Posted in Articles, Family/Parenting, Media Archive, United Kingdom on 2018-03-18 01:28Z by Steven

Dealing with Everyday Racism as a Black Mom with a White-Passing Son


Ndéla Faye
London, United Kingdom

Illustration by Erin Aniker

Do they live far?” the woman asks me in the swimming pool changing rooms, nodding her head towards my son. “We live across the river, not far from here,” I reply, not quite understanding the wording of her question. On my way home I realize that her choice of pronoun referred to my son’s family—which she assumed I was not a part of. She did not think my child was mine. I bite my lip and wipe the tears from my eyes.

When white professor Robert E. Kelly’s children interrupted his live interview on the BBC last year, many thought his Korean wife, visible in the background, was the nanny. The incident sparked a much-needed debate on stereotypes and racism, but the truth is this is part and parcel of many non-white mum’s life. Having lived in London for more than a decade, where less than half the population identify as white and British, I have – perhaps naively – been lulled into the idea that people don’t judge me based on the color of my skin. But since the birth of my child, I’ve been proven wrong time and time again.

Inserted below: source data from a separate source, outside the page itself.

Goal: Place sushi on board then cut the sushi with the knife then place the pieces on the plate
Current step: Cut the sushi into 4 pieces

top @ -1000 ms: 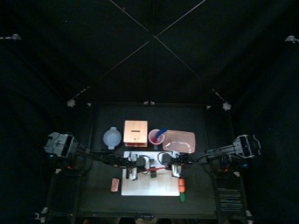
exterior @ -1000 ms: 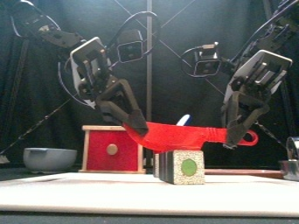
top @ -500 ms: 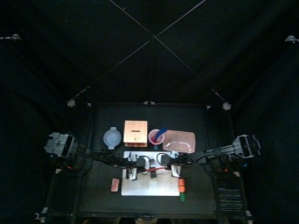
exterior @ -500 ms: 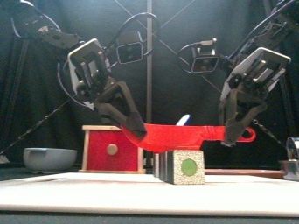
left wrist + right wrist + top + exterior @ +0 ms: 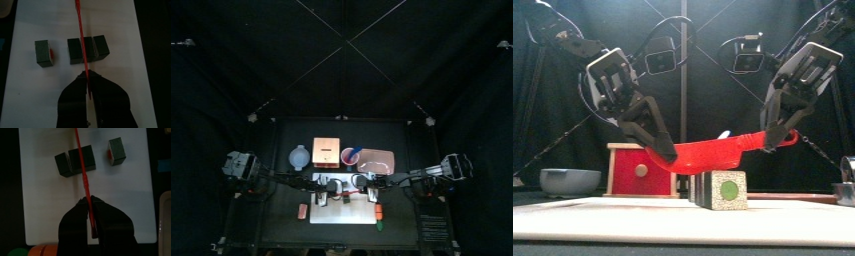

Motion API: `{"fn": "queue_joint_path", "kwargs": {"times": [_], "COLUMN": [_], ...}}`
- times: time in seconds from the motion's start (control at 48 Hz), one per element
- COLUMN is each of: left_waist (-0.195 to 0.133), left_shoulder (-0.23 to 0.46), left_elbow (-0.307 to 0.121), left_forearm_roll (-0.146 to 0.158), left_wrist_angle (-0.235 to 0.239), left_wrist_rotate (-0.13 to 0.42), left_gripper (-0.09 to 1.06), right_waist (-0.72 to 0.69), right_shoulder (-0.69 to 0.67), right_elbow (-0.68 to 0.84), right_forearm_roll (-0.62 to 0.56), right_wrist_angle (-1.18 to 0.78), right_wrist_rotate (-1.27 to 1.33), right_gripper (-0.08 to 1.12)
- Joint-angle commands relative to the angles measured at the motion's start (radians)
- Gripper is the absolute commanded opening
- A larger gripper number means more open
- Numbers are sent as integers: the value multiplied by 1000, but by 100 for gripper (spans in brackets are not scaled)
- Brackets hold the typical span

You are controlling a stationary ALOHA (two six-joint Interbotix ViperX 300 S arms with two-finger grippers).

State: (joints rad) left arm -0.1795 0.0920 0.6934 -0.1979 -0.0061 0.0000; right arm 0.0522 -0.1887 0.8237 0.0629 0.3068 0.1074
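Black bench [image 5: 271,215] inside black curtains. A white cutting board [image 5: 342,212] lies toward its front. Behind the board, left to right, stand a blue-grey bowl [image 5: 299,157], a wooden box [image 5: 327,150] with a red drawer front, and the pink tray [image 5: 374,158].

Left end effector [image 5: 671,155] is clamped on one end of the red knife [image 5: 720,152], and right end effector [image 5: 767,143] is clamped on the other. The blade is held clear above the board, with its right end higher.

The sushi roll [image 5: 99,47] sits mid-board under the blade. One loose piece [image 5: 45,53] lies apart from the rest.

Bare board lies open on every side of the sushi. Small toy foods [image 5: 303,210] lie at the board's left and right edges.
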Motion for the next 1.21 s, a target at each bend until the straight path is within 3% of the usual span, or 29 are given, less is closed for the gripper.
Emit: {"fn": "queue_joint_path", "kwargs": {"times": [0.021, 0.312, 0.458, 1.208], "left_waist": [-14, -5, -2, -9], "left_shoulder": [-14, -29, -44, -26], "left_elbow": [6, 5, 12, -3], "left_forearm_roll": [14, 34, 34, 29], "left_wrist_angle": [18, 31, 51, 43], "left_wrist_rotate": [2, 2, 2, -3], "left_gripper": [38, 38, 38, 38], "right_waist": [-17, -17, -17, -14], "right_shoulder": [-32, -34, -34, -31], "right_elbow": [-3, -2, 0, 37], "right_forearm_roll": [-3, -2, 2, 37], "right_wrist_angle": [3, -2, -2, -6], "right_wrist_rotate": [3, 3, 3, 5], "right_gripper": [33, 33, 33, 33]}}
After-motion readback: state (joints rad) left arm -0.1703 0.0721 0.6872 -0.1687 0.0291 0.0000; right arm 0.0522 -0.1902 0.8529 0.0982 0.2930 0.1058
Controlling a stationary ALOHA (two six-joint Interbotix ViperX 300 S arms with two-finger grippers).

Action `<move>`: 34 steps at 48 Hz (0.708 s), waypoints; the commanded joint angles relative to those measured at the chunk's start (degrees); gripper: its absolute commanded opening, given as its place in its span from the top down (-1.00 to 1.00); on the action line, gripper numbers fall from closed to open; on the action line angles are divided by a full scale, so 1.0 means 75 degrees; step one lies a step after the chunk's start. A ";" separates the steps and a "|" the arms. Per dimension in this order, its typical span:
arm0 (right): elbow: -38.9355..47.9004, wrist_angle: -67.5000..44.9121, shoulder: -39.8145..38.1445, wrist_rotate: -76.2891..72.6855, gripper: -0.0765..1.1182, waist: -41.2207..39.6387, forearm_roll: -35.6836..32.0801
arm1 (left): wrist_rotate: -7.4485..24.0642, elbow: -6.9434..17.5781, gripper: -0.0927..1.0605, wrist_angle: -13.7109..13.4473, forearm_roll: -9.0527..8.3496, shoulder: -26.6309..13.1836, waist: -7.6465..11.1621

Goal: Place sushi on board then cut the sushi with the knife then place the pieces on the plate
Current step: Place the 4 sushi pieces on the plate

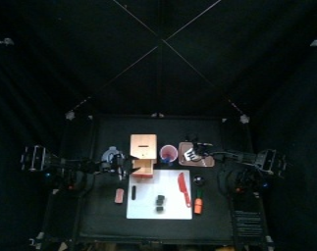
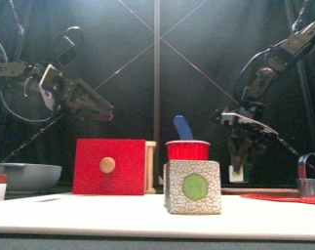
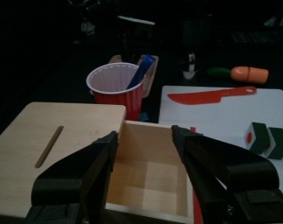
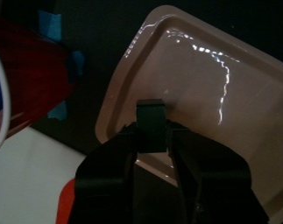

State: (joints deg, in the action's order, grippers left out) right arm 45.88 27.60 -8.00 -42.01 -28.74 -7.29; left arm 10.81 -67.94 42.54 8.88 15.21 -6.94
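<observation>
Black curtains close in the booth on three sides, and the small black bench [image 1: 102, 224] carries the whole set-up. A white cutting board [image 1: 147, 211] lies toward the front edge. The first step looks done: the sushi roll [image 1: 161, 203] rests on the board, and a red toy knife [image 1: 184, 184] lies on the board just beside it, toward the back. An orange toy [image 1: 197, 205] sits at the board's right edge. As far as these views show, the roll is in one piece, so the cutting has not begun and nobody holds the knife. Behind the board stand a pale wooden box [image 3: 61, 149] and a red cup [image 3: 112, 83] with a blue knife [image 3: 141, 70] in it. The left pincer [image 3: 146, 136] hangs over the box's open compartment with its jaws spread wide and nothing between them. The right pincer [image 4: 152, 118] is at the pink tray [image 4: 214, 79], which lies behind the board's right corner, next to the cup. Its jaws appear to be pinched together on the tray's rim. Judging from this, the plate is being handled before the cut. What remains is to take up a knife, divide the roll on the board, and carry the pieces to the tray, which holds no sushi.
</observation>
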 commanded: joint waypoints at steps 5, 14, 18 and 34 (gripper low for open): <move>-0.0176 -0.0398 0.0082 0.0000 -0.12 -0.0211 -0.0105 | 0.0000 0.0047 -0.69 0.0035 0.0012 0.0070 -0.0012; -0.0152 -0.0480 0.0188 -0.0012 -0.53 -0.0176 -0.0199 | 0.0000 0.0012 -0.69 0.0023 0.0012 0.0070 0.0000; -0.0164 -0.0480 0.0211 -0.0012 -0.60 -0.0176 -0.0211 | 0.0000 0.0012 -0.69 0.0035 0.0012 0.0070 0.0000; -0.0035 0.1430 -0.0902 0.0082 -0.60 0.1430 -0.0316 | -0.0023 0.0082 -0.69 0.0023 0.0082 0.0070 0.0023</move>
State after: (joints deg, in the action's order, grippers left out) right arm 45.97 35.95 -12.22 -41.40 -22.15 -9.76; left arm 10.63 -68.82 42.54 9.23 15.21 -6.86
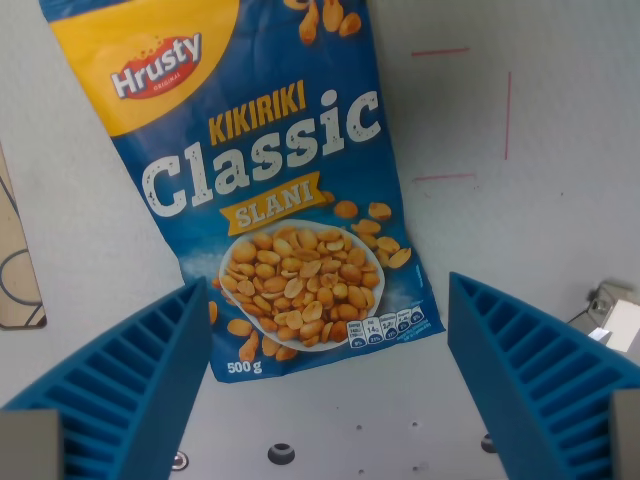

I notice a shop security guard staring at my son, examining his features and trying to answer the big red question mark blinking in his head. “Are you looking after him for someone?” he blurts out. This time I’m unable to hide my anger. “No, I pushed him out myself,” I reply curtly. I make a swift exit, accompanied by the awkward laughs and raised eyebrows of those who witnessed this unfortunate exchange. Swatting away microaggressions with an invisible bat has become part of my everyday survival.

Part of motherhood is being thrown into a whole new world, but as the mother of a “white-passing” child, I’ve been thrown head first into a place where a playgroup leader asks if I am my child’s guardian—but immediately refers to my white friend and her white baby as “mom and baby.” A place where an Irish woman corrects me on the pronunciation of my own child’s Irish name. A place where I see people flinch with surprise as I nurse my son in public, and I wonder whether they think I’m a hired wet nurse, and keep smiling even though I feel like crying…

Read the entire article here.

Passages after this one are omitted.